City of Everett finance staff reviewed a 10-year history of general government full-time equivalents (FTEs) at the Budget & Finance Committee meeting on May 21, 2025, saying the city population rose about 9.6% from 2015 to 2025 while authorized staffing levels were realigned across departments.
Jamie Lee Graves, assistant finance director, walked the committee through department-level trends. Administration staffing peaked in 2017–2018 and was lower in 2025; communications staffing increased when responsibilities moved from the neighborhoods department; community planning and economic development grew, in part because of grant-funded positions such as added social workers and a limited-term comprehensive-plan position.

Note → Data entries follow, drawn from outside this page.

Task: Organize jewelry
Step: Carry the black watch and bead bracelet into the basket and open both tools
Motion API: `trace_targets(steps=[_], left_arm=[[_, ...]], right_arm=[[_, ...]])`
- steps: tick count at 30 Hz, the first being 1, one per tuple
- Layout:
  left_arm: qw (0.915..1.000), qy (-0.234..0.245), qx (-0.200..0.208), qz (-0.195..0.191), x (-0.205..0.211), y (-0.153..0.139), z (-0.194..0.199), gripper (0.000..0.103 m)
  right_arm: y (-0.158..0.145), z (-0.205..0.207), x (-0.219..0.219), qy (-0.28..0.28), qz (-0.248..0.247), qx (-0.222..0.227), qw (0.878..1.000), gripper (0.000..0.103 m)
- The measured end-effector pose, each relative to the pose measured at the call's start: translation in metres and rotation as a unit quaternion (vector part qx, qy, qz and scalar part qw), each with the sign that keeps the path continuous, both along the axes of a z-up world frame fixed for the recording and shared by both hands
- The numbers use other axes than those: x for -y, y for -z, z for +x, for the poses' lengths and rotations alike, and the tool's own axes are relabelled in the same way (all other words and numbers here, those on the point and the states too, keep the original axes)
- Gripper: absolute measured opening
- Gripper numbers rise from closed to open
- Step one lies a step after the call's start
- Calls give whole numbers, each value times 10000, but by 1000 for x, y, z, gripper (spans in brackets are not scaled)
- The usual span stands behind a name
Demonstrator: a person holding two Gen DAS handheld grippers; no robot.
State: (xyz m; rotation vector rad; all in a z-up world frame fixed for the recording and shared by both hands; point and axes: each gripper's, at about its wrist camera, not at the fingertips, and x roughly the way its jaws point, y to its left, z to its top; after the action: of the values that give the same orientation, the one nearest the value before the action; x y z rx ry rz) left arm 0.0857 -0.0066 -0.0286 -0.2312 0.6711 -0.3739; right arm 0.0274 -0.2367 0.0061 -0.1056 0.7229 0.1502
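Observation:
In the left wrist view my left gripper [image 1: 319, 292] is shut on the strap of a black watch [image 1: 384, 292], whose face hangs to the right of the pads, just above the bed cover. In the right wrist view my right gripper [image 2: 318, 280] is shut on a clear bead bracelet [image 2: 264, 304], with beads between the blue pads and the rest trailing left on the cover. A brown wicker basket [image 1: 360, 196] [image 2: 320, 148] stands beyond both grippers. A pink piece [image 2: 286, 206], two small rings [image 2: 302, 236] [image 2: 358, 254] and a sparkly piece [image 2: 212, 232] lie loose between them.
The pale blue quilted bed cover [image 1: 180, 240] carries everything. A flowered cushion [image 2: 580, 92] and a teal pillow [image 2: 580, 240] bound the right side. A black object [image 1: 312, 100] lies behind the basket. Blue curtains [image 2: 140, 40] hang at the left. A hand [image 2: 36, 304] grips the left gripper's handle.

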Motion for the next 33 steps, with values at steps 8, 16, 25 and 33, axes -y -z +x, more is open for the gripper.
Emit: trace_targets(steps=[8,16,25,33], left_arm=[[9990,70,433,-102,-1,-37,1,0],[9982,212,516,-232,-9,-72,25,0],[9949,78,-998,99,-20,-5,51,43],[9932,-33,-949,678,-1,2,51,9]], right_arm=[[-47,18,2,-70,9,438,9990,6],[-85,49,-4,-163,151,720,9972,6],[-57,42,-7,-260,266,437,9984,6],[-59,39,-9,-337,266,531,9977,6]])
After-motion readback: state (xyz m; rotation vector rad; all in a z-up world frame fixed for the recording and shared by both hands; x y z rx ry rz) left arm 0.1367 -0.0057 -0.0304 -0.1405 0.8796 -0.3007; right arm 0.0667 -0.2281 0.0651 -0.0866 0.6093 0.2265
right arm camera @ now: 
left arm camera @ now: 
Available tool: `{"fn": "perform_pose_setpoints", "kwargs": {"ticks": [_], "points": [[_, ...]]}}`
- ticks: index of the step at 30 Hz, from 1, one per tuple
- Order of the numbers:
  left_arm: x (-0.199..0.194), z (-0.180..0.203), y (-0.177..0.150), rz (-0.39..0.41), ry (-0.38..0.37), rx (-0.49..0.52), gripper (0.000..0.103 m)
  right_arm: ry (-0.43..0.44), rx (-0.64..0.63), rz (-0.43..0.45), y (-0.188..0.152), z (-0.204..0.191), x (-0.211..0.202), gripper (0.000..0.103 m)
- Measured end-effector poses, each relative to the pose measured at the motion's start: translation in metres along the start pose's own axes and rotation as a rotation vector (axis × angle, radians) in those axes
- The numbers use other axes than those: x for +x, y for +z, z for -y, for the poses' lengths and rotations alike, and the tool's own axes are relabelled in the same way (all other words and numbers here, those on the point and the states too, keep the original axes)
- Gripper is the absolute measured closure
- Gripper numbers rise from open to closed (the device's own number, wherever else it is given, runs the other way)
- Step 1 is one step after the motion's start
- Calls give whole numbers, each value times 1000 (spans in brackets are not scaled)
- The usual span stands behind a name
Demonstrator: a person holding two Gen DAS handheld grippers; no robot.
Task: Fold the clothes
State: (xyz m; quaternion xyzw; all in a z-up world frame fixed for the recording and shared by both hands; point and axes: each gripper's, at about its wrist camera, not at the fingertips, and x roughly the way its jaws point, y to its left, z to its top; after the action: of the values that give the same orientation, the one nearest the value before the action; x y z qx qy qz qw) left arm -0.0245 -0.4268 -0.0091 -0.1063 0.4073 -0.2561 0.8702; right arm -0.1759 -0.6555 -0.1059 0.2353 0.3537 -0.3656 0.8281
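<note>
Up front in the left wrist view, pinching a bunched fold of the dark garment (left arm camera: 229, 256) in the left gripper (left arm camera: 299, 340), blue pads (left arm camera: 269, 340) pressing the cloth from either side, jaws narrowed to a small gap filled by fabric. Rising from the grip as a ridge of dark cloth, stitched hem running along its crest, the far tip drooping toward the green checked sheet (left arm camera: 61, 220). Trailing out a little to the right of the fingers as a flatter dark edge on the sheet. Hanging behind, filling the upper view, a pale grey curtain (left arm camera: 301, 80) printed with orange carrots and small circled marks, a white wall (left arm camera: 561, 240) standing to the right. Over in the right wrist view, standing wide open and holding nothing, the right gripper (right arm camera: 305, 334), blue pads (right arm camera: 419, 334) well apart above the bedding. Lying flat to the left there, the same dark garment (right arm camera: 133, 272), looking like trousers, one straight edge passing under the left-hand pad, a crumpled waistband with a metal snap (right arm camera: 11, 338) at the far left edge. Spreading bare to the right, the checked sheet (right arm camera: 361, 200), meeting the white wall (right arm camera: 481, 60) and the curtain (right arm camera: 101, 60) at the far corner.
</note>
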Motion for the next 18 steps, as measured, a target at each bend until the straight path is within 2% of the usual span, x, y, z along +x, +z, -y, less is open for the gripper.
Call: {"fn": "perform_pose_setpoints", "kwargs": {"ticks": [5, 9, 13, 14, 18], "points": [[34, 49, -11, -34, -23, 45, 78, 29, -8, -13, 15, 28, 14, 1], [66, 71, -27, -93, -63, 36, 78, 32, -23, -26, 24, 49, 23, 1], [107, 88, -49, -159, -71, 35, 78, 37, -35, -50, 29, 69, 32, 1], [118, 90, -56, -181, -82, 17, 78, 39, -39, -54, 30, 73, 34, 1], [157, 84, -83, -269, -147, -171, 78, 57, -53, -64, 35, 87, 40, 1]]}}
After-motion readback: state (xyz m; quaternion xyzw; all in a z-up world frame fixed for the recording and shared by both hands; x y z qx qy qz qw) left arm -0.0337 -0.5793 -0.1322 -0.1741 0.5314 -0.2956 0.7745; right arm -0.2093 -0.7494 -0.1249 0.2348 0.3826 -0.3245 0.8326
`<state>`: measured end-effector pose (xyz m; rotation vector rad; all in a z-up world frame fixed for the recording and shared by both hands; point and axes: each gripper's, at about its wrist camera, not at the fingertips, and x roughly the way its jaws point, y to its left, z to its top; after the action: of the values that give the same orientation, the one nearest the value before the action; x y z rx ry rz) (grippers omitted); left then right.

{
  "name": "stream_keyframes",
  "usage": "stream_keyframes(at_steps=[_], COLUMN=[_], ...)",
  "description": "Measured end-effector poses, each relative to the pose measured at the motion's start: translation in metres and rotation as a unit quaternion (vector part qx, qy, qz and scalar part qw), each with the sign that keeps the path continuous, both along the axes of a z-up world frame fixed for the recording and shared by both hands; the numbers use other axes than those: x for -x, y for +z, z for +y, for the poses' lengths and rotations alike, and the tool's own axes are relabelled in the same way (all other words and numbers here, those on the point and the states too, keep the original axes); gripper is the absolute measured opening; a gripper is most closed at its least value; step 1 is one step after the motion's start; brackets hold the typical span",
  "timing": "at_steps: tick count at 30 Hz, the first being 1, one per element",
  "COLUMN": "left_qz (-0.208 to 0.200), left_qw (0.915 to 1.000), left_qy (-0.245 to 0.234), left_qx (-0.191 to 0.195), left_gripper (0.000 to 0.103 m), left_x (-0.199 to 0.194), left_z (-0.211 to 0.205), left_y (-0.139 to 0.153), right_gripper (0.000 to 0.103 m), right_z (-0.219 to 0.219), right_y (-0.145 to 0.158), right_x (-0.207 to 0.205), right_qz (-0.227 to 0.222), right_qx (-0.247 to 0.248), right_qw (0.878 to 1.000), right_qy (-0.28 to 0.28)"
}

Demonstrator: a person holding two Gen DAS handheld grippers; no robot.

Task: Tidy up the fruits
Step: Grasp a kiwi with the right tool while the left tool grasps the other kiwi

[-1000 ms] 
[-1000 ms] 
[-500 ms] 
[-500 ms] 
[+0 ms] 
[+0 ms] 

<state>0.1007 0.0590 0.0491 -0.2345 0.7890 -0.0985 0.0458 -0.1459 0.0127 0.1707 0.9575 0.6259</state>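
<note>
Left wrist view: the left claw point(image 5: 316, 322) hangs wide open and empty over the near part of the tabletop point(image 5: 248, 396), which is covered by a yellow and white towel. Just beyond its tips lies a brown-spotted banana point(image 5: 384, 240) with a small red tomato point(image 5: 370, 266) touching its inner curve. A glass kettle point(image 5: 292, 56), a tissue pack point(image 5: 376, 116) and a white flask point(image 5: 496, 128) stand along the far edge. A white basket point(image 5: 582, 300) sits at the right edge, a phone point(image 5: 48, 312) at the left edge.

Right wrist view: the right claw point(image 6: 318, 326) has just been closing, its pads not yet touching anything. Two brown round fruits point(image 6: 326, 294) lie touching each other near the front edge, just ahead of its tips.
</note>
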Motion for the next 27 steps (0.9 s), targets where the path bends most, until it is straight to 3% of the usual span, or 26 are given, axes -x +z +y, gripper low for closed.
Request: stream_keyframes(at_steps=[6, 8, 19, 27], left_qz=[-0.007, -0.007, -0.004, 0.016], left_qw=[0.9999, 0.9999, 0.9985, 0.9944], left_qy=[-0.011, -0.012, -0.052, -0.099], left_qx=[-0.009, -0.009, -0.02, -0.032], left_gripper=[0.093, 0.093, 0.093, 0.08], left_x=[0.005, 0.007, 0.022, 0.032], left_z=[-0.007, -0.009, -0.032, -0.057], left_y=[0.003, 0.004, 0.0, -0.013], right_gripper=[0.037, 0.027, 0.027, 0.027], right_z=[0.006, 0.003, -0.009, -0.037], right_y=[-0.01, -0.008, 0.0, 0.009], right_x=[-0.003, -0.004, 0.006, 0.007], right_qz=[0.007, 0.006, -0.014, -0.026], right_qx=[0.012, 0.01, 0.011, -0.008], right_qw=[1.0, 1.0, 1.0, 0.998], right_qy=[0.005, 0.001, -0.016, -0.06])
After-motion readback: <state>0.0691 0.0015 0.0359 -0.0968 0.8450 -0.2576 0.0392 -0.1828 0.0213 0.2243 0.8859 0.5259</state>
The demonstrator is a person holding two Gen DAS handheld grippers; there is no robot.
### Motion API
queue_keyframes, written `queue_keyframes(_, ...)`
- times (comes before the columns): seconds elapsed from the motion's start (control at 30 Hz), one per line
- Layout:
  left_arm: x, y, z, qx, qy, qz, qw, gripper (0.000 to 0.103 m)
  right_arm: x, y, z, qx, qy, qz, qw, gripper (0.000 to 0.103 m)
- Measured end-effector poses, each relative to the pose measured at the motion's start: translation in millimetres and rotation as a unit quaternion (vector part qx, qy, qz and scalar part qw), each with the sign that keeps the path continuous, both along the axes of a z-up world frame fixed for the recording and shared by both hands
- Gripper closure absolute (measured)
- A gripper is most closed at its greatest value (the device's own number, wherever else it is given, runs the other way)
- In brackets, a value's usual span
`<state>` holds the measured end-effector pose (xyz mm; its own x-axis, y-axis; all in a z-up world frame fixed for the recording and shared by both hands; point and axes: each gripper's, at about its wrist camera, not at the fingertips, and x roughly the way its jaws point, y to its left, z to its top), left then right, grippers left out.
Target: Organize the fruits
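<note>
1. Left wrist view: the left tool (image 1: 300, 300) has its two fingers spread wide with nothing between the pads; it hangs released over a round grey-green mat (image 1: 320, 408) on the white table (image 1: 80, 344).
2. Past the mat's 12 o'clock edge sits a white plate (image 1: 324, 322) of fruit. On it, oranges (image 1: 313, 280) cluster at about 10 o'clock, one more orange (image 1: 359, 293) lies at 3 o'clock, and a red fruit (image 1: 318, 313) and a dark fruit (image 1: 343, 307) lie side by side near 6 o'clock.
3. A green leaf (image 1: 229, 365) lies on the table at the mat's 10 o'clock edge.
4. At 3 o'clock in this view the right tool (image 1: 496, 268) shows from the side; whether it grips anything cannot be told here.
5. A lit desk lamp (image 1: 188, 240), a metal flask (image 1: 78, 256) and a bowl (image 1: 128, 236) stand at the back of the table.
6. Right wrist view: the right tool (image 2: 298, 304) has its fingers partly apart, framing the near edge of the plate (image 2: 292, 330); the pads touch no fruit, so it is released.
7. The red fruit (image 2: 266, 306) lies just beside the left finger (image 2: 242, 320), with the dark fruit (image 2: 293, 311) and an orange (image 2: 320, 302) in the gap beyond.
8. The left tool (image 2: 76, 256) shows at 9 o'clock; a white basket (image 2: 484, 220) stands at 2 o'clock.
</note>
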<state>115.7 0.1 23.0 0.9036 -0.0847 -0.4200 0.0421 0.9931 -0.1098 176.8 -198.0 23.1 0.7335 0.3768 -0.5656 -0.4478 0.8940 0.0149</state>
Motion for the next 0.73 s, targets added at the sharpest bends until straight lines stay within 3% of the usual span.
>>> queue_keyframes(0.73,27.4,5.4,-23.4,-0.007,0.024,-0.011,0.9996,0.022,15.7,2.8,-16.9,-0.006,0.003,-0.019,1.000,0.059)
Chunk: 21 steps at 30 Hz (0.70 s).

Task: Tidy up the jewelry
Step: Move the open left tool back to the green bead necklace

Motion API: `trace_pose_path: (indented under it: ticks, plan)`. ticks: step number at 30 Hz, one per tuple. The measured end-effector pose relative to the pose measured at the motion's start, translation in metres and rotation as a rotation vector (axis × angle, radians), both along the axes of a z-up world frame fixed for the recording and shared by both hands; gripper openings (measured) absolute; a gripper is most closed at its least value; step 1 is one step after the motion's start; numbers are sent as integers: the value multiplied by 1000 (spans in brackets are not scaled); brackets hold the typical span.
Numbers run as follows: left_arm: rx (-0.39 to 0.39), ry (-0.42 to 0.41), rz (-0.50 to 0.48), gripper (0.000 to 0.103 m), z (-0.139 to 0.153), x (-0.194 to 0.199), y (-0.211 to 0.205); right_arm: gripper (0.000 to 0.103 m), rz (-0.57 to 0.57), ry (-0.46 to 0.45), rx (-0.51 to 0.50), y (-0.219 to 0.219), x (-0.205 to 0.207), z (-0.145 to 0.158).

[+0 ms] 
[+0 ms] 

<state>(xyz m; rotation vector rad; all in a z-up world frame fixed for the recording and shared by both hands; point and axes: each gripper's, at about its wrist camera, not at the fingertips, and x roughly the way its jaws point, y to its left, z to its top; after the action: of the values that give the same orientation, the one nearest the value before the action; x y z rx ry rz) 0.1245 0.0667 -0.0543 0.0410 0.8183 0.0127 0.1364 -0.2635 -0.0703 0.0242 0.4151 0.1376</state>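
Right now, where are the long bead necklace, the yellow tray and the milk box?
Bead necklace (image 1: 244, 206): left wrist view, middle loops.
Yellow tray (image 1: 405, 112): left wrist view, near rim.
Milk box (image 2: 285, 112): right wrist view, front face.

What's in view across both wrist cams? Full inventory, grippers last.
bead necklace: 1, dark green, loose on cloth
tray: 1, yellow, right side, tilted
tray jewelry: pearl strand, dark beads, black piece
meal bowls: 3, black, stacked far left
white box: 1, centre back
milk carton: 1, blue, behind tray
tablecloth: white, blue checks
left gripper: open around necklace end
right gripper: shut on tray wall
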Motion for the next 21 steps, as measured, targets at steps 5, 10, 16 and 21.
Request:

Presenters highlighted specific changes: a finance reorganization added staff to a tax-and-compliance team that generated over $1,200,000 in 2024 and $618,000 in 2025 through revenue-detection work; engineering and public services staffing rose to improve permitting turnaround times, supported in part by photo-enforcement camera program revenue; municipal court added judicial assistant positions with partial funding from the same camera safety program. The police department added officers in multiple phases tied to COPS grant funding, while civilian support positions in police declined during the decade.
When asked whether the 2025 FTE totals reflected filled positions, staff clarified that the chart showed authorized positions as approved in the original budget, not current filled headcount. Presenters said vacancies are concentrated in the police department and that recruiting challenges — including regional hiring incentives from other jurisdictions — are a limiting factor for filling authorized positions.
Council members asked staff to include explanatory notes behind the slides when posting the presentation, so viewers consulting the uploaded PowerPoint will see context such as transfers of EMS positions and other reclassifications. Staff agreed to add clarifying notes before posting.